Re: f33: systemd-resolved hang on ip query

Dridi Boukelmoune <dridi.boukelmoune@xxxxxxxxx> · Sun, 13 Dec 2020 15:58:06 +0000

> That's totally on me, I read the resolved.conf(5) manual but didn't
> pay attention to the systemd-resolved.service(8) manual in the SEE
> ALSO section: that would have led me to resolvectl. Thanks for the
> pointer, I'll do some reading, probably figure what I mis-configured
> and otherwise file a BZ.

I think it's a bit of both mis-configuration and (potential) bugs (plural).

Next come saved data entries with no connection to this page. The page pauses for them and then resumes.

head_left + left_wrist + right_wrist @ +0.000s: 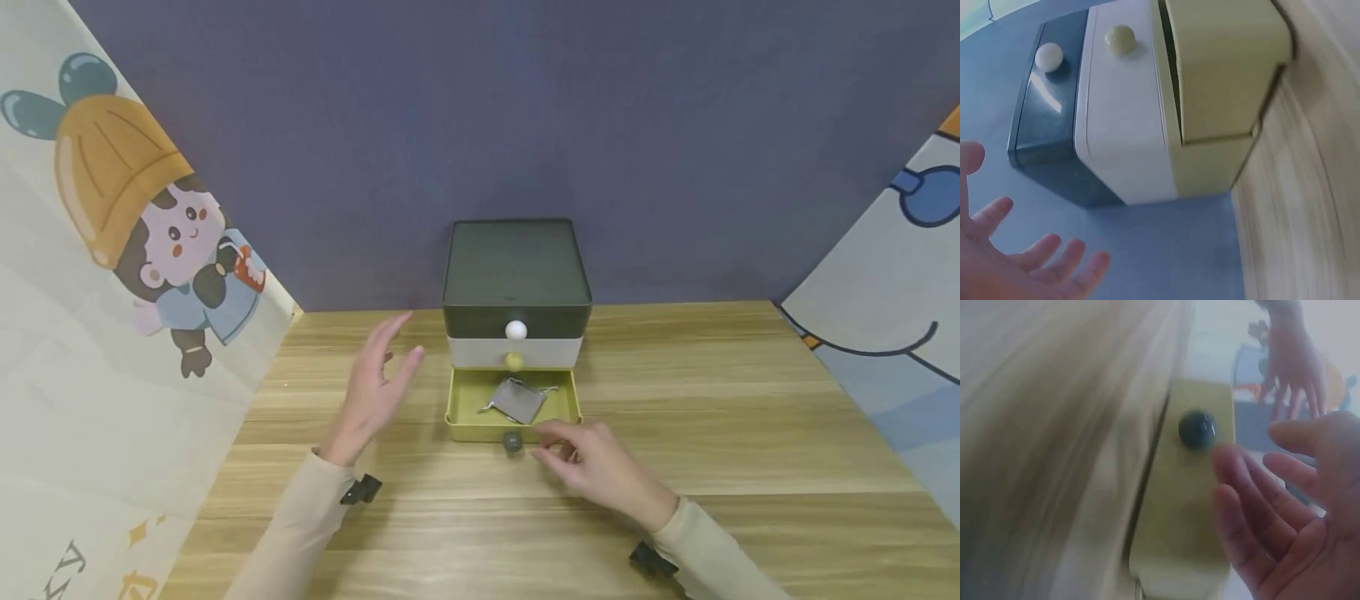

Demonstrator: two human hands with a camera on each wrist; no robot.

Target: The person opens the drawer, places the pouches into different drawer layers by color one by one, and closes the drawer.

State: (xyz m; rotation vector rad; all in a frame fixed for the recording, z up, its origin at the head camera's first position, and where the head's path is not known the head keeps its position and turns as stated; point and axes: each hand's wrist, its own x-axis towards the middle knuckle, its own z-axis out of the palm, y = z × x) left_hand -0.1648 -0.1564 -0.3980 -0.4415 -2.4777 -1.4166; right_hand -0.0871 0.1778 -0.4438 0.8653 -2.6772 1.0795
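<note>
A small three-tier drawer box [517, 262] stands at the back of the table, dark green on top, white in the middle, yellow-green below. Its bottom drawer [459, 417] is pulled out, with a grey drawstring pouch [517, 401] lying inside. My right hand [592, 462] is beside the drawer's dark round knob [512, 442], fingers loosely bent around nothing; in the right wrist view the knob [1197, 430] sits just past the fingertips. To the left of the box my left hand [373, 392] hovers with fingers spread and holds nothing.
The upper drawers are closed, with a white knob [516, 331] and a yellow-green knob [513, 361]. A blue-grey wall [360, 150] rises behind the wood-grain table [420, 533]. Printed cartoon panels [75, 350] flank both sides.
</note>
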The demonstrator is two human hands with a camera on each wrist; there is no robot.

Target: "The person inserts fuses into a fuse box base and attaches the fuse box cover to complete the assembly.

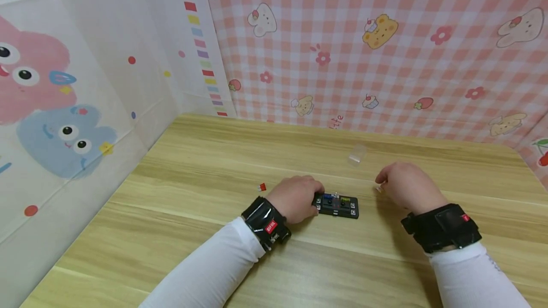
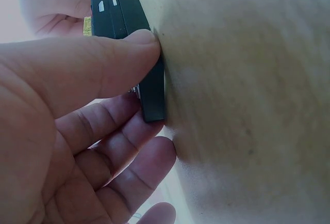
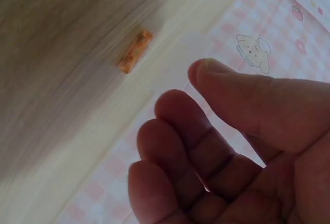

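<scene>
While the left hand [image 1: 297, 198] grips one end of a black rectangular plastic block [image 1: 336, 206], well in from the far edge of the wood-grain table [image 1: 192, 213], the right hand [image 1: 408, 187], thumb and fingertips apart, is near a small orange oblong piece [image 3: 135, 52].

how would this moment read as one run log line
left hand: grips end of black block | right hand: holds nothing, near orange piece | red piece, clear case: on table
</scene>
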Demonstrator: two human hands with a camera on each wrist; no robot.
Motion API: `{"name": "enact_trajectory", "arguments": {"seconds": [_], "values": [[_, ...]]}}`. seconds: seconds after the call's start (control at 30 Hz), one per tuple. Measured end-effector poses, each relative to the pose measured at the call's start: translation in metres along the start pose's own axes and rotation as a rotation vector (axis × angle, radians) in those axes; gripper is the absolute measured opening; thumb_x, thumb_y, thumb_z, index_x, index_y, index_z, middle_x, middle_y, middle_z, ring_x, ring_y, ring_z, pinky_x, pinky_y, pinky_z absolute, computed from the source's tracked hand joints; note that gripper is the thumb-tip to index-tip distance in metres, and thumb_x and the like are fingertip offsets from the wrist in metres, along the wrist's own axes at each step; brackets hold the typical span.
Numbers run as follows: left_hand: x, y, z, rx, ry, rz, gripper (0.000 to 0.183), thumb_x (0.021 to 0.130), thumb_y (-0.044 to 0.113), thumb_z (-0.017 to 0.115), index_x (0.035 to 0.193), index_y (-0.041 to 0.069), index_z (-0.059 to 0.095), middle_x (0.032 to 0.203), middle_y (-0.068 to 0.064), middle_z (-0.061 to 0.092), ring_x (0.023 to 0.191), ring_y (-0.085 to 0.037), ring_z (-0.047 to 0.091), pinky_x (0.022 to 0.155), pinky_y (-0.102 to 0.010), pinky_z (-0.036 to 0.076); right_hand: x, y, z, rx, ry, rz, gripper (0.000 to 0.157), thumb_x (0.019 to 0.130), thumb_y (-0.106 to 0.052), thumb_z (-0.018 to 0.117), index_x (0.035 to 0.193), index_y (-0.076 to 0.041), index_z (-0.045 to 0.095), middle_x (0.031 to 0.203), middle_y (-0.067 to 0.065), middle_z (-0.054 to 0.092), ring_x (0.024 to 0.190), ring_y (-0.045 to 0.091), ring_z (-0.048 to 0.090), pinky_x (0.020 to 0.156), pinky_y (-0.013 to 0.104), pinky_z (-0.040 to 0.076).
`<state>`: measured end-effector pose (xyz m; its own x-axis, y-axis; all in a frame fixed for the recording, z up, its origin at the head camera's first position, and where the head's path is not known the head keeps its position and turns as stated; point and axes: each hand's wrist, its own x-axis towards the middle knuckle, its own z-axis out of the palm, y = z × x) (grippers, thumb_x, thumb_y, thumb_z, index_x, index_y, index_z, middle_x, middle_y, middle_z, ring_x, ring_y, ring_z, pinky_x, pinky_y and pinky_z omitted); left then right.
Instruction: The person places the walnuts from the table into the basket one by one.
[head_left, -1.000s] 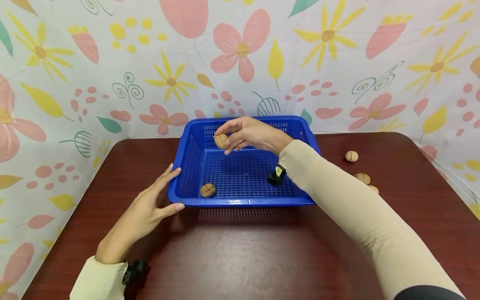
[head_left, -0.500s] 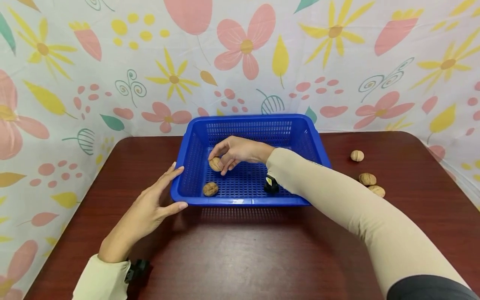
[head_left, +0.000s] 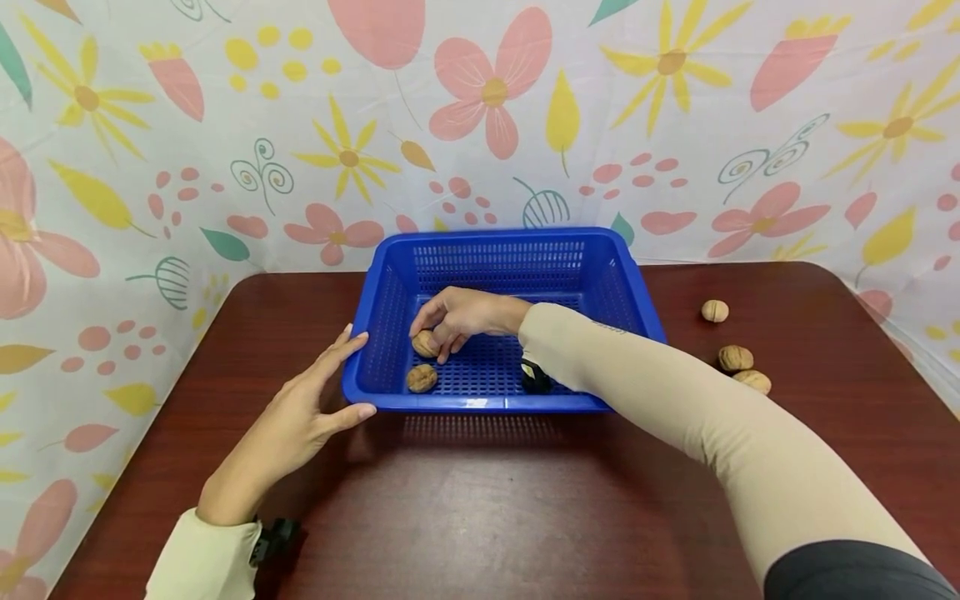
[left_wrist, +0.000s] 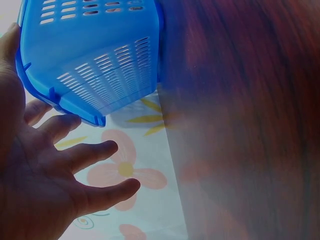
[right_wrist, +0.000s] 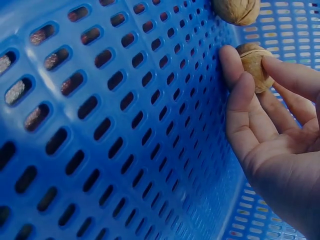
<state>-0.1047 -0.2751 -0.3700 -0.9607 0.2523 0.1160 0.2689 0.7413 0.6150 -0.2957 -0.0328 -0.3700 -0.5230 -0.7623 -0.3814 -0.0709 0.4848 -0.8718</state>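
Inside the blue plastic basket point(head_left: 480, 403), my right hand point(head_left: 467, 318) pinches a walnut point(head_left: 425, 343) low over the perforated floor, near the left wall. A second walnut point(head_left: 422, 378) lies in the basket's front left corner, just in front of the held one. In the right wrist view, thumb and fingers grip the held walnut point(right_wrist: 256, 67), and the other walnut point(right_wrist: 239, 10) shows at the top edge. My left hand point(head_left: 288, 425) is at the basket's left rim with its fingers spread and fairly straight. The left wrist view shows fingers at the rim of the basket point(left_wrist: 100, 65).
On the dark red-brown table point(head_left: 480, 500), three walnuts lie right of the basket: one farther back point(head_left: 715, 311), and a pair made of one walnut point(head_left: 736, 358) and another walnut point(head_left: 753, 382). A flower-patterned cloth point(head_left: 480, 108) hangs behind the table.
My right hand has lowered the walnut from above the basket toward its floor, slightly left and nearer the front. My left hand stays at the rim.
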Motion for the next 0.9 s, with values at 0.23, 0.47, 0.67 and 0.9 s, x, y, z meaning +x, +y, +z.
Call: {"name": "enact_trajectory", "arguments": {"seconds": [0.23,0.47,0.67,0.9], "values": [[-0.001,0.001,-0.001,0.001,-0.002,-0.007,0.082,0.098,0.032,0.075,0.166,0.025,0.031,0.175,-0.013,0.021,0.154,-0.049,0.033,0.114,-0.07,0.037,0.002,0.0,0.001,-0.031,0.011,-0.01,0.035,0.099,0.0,0.064,0.134,-0.005,0.069,0.146,0.016,0.063,0.084,0.022,0.077,0.08,0.035,0.062],[-0.001,0.002,0.0,0.001,-0.005,-0.004,0.081,0.098,0.032,0.075,0.166,0.025,0.031,0.175,-0.013,0.02,0.154,-0.049,0.033,0.114,-0.07,0.037,0.0,-0.001,0.0,-0.049,0.013,-0.001,0.037,0.1,0.0,0.064,0.136,-0.006,0.068,0.155,0.014,0.055,0.087,0.024,0.077,0.082,0.035,0.062],[0.001,0.001,0.001,0.0,-0.01,0.007,0.082,0.098,0.032,0.075,0.166,0.025,0.03,0.175,-0.013,0.02,0.154,-0.049,0.033,0.114,-0.07,0.037,-0.012,-0.008,-0.014,-0.109,0.028,0.006,0.042,0.101,0.0,0.063,0.143,-0.005,0.062,0.154,0.012,0.057,0.099,0.03,0.077,0.093,0.042,0.061],[0.001,-0.002,0.002,-0.005,-0.013,-0.01,0.083,0.098,0.032,0.075,0.167,0.027,0.028,0.176,-0.011,0.017,0.155,-0.05,0.03,0.114,-0.071,0.036,-0.05,-0.029,-0.047,-0.182,0.09,-0.054,0.041,0.102,-0.004,0.062,0.143,-0.006,0.062,0.155,0.011,0.055,0.109,0.031,0.075,0.101,0.05,0.057]]}}
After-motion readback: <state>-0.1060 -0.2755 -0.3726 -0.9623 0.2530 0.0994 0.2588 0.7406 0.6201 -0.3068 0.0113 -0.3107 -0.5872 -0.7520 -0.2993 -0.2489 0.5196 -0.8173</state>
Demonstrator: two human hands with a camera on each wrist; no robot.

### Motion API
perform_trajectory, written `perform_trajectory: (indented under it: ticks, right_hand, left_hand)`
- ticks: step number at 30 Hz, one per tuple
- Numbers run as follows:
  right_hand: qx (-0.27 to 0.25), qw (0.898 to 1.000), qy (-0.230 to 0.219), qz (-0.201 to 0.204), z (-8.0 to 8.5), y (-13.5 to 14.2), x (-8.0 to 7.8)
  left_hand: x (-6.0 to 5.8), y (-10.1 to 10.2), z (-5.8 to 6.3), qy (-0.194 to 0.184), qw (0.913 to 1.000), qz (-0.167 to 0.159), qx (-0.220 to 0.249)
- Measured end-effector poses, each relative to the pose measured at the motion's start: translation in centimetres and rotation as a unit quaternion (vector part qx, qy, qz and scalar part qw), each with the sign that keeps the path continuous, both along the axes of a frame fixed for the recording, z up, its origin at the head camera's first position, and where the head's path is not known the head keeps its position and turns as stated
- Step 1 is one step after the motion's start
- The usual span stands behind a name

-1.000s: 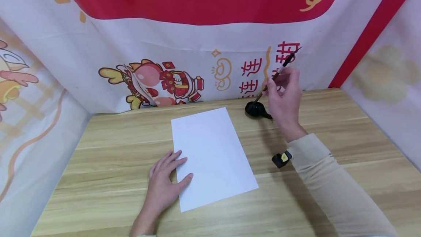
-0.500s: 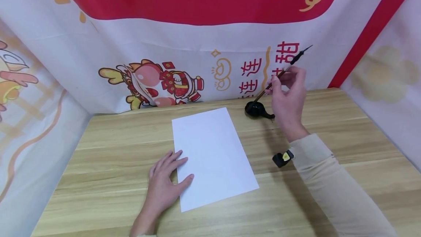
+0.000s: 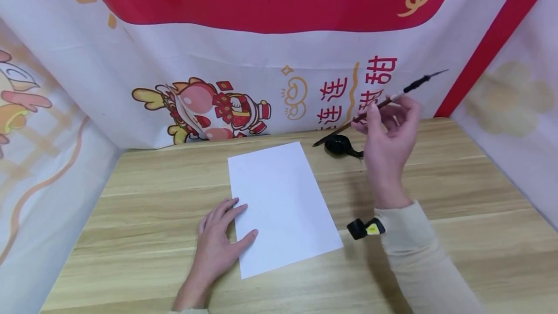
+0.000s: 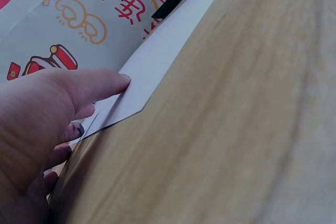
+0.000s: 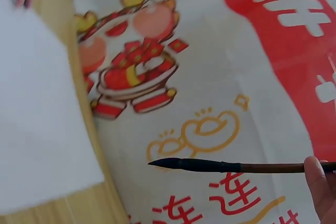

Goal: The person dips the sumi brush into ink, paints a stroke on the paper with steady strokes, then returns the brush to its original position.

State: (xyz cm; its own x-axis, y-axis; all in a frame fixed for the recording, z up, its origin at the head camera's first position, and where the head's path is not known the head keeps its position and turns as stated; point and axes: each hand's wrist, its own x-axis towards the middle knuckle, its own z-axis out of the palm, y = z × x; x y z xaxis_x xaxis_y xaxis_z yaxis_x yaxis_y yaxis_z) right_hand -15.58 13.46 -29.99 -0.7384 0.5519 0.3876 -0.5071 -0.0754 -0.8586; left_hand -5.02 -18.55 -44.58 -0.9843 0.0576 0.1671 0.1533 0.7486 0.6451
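My right hand (image 3: 390, 144) pinches the brown handle of an ink brush (image 3: 337, 132) between thumb and fingers. Its dark bristle tip points down and left, and the black cap end slants up to the right. In the right wrist view the whole black brush head (image 5: 194, 164) shows sideways, with part of the thumb at the right edge. Just below the handle sits a small glossy black ink dish (image 3: 339, 145) with a curved spout. My left hand (image 3: 218, 239) lies with spread fingers over the left edge of a blank white sheet of paper (image 3: 283, 207). Its thumb touches the paper in the left wrist view.
The wooden table (image 3: 144, 217) runs back to a printed cloth backdrop (image 3: 287, 47) with red lettering and cartoon figures. Cloth also hangs at both sides. A black wrist camera (image 3: 358, 229) is strapped at the right sleeve (image 3: 418, 251).
The brush tip has come out of the ink dish and now lies left of it. My right hand has turned and shifted slightly right; the left hand has stayed on the paper.
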Motion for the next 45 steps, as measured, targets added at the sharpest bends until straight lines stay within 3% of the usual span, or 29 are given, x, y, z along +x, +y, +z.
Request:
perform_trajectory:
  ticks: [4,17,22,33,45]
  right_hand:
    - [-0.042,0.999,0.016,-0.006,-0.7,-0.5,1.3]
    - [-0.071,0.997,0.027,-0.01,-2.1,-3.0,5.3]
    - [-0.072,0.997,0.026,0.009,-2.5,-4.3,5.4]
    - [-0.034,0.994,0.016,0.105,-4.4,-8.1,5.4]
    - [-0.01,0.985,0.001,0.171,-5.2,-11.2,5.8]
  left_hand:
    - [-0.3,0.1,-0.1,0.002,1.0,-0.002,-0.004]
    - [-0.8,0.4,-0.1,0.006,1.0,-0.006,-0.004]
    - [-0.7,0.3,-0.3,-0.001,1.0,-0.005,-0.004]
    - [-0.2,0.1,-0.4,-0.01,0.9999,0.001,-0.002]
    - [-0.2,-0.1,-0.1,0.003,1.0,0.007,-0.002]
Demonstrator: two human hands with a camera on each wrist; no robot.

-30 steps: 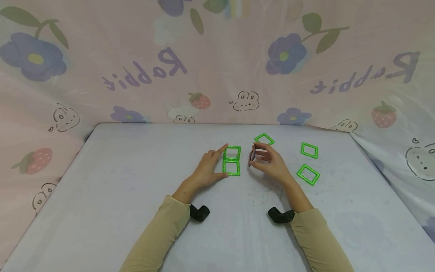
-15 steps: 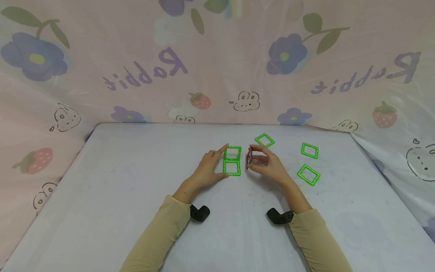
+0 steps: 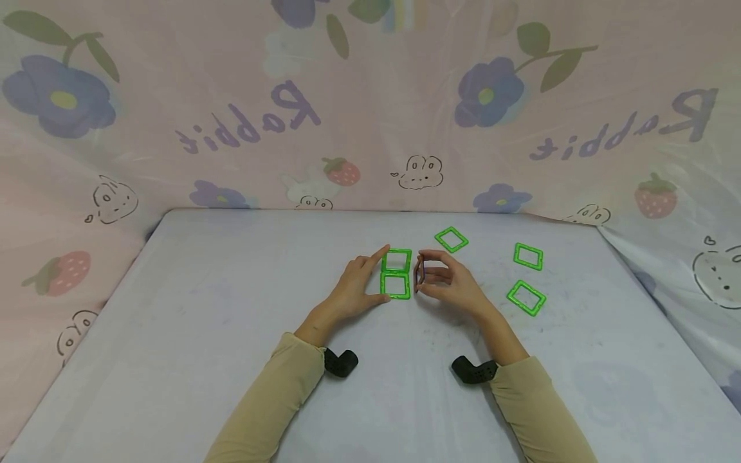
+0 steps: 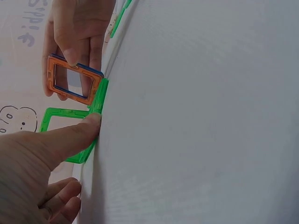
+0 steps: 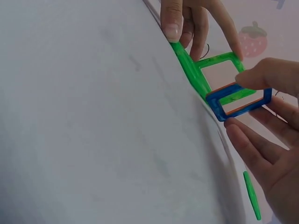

I have my global configuration:

DNS=address1
FallbackDNS=address2 address3

And with `resolvectl status` I can see my network's configuration:

DNS=192.168.something
FallbackDNS=address4

With debug logs enabled I can see 4 attempts at resolving com.example:

- A via address1
- AAAA via address1
- A via 192.168.something
- AAAA via 192.168.something

First (maybe) bug? all 4 attempts advertise cache misses.

> Cache miss for net.example IN A
> Cache miss for net.example IN AAAA
> Cache miss for net.example IN A
> Cache miss for net.example IN AAAA

Working on a cache myself, my intuition would tell me to check the cache once
and dispatch queries on a miss, not the other way around. Your mileage may
vary, I will not argue that point.

Then following the transactions by number I quickly see this:

> Processing incoming packet on transaction 42493 (rcode=NXDOMAIN).
> Added NXDOMAIN cache entry for net.example IN ANY 1388s
> Transaction 42493 for <net.example IN AAAA> on scope dns on */* now complete with <rcode-failure> from network (unsigned).
> Processing incoming packet on transaction 49810 (rcode=NXDOMAIN).
> Added NXDOMAIN cache entry for net.example IN ANY 1388s
> Transaction 49810 for <net.example IN A> on scope dns on */* now complete with <rcode-failure> from network (unsigned).

The answers came quickly from address1, and were allegedly cached.

Second bug? subsequent queries will still be cache misses.

Meanwhile, the two queries forwarded to 192.168.something are failing in a
loop. That is expected since this host is currently down. And since this is
UDP and there are retries, that's where it takes forever and turns an innocent
query into a DoS for blocking clients like getaddrinfo().

Very soon, it tries to fall back to address4:

> Switching to DNS server address4 for interface wlp2s0.
> Cache miss for net.example IN A
> Transaction 44836 for <net.example IN A> scope dns on wlp2s0/*.
> Using feature level TLS+EDNS0 for transaction 44836.
> Using DNS server address4 for transaction 44836.
> Sending query via TCP since UDP isn't supported.
> Using feature level TLS+EDNS0 for transaction 44836.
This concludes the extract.